- **Supplied data**
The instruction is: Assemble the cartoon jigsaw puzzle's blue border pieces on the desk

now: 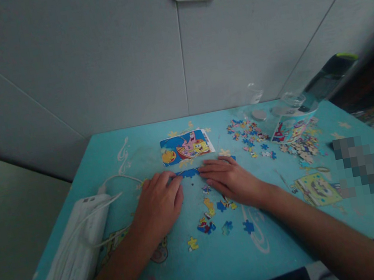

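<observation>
A row of joined blue jigsaw pieces (188, 173) lies between my two hands. My left hand (161, 200) is closed over the row's left end, its thumb near the lower edge. At the right end, the fingertips of my right hand (232, 180) close on the row, and a bit of blue shows beyond the fingers. Just behind is the picture card (186, 147) with cartoon figures on blue. Nearer to me, several loose pieces are scattered, among them a yellow piece (192, 244), a blue piece (248, 226) and a red-and-blue piece (206, 226).
A heap of jigsaw pieces (247, 132) lies at the back right, beside a clear tub with a cartoon label (293, 126). A white power strip (77, 246) with cables stands at the left. The wall (124, 73) bounds the table's far edge.
</observation>
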### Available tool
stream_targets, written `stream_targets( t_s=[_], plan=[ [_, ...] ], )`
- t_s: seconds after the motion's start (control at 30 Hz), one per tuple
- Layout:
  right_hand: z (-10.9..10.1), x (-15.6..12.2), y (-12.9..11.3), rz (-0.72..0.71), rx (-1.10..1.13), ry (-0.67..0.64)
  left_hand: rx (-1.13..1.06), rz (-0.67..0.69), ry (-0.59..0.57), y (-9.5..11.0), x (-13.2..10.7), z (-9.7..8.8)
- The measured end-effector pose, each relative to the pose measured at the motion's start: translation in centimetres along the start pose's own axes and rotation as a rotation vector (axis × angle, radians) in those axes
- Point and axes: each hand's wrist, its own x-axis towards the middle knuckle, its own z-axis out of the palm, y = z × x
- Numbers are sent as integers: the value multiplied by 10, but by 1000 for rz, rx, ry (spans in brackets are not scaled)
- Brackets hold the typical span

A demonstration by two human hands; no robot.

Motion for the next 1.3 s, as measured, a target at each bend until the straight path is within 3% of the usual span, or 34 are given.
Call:
stream_targets(
  t_s=[0.2, 0.33, 0.57, 1.03, 1.3],
  plan=[
    [-2, 0, 2, -17, 22, -13, -15, -7, -13, 1, 0, -1],
    [-18, -3, -3, -10, 76, -34, -18, -15, -32, 0, 1, -2],
    [-50, -16, -17, -41, 255, -330, -37, -19, -41, -1, 0, -1],
    [-48, -31, -36, 107, 179, -500, -65, -53, -35, 1, -1, 1],
    [-44, -26, -39, 55, 207, -494, 16, -47, -20, 1, -1, -1]
  ],
)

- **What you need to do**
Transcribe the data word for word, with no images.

- **Finished exercise**
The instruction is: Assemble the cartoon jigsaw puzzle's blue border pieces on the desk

now: 

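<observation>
A row of joined blue jigsaw pieces (188, 173) lies between my two hands. My left hand (161, 200) is closed over the row's left end, its thumb near the lower edge. At the right end, the fingertips of my right hand (232, 180) close on the row, and a bit of blue shows beyond the fingers. Just behind is the picture card (186, 147) with cartoon figures on blue. Nearer to me, several loose pieces are scattered, among them a yellow piece (192, 244), a blue piece (248, 226) and a red-and-blue piece (206, 226).
A heap of jigsaw pieces (247, 132) lies at the back right, beside a clear tub with a cartoon label (293, 126). A white power strip (77, 246) with cables stands at the left. The wall (124, 73) bounds the table's far edge.
</observation>
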### Available tool
stream_targets, written `stream_targets( t_s=[_], plan=[ [_, ...] ], )`
- t_s: seconds after the motion's start (control at 30 Hz), one per tuple
- Layout:
  right_hand: z (-10.9..10.1), x (-15.6..12.2), y (-12.9..11.3), rz (-0.72..0.71), rx (-1.10..1.13), ry (-0.67..0.64)
  left_hand: rx (-1.13..1.06), rz (-0.67..0.69), ry (-0.59..0.57), y (-9.5..11.0), x (-13.2..10.7), z (-9.7..8.8)
- The measured end-effector pose, each relative to the pose measured at the motion's start: translation in centimetres along the start pose's own axes and rotation as a rotation vector (axis × angle, radians) in those axes
- Point and axes: each hand's wrist, its own x-axis towards the middle knuckle, its own z-axis out of the palm, y = z × x
- Numbers are sent as integers: the value multiplied by 10, but by 1000 for rz, rx, ry (spans in brackets are not scaled)
- Brackets hold the typical span

A demonstration by two human hands; no robot.

Motion for the next 1.3 s, as measured, a target at each bend until the straight path is within 3% of the usual span, or 34 are given.
Call:
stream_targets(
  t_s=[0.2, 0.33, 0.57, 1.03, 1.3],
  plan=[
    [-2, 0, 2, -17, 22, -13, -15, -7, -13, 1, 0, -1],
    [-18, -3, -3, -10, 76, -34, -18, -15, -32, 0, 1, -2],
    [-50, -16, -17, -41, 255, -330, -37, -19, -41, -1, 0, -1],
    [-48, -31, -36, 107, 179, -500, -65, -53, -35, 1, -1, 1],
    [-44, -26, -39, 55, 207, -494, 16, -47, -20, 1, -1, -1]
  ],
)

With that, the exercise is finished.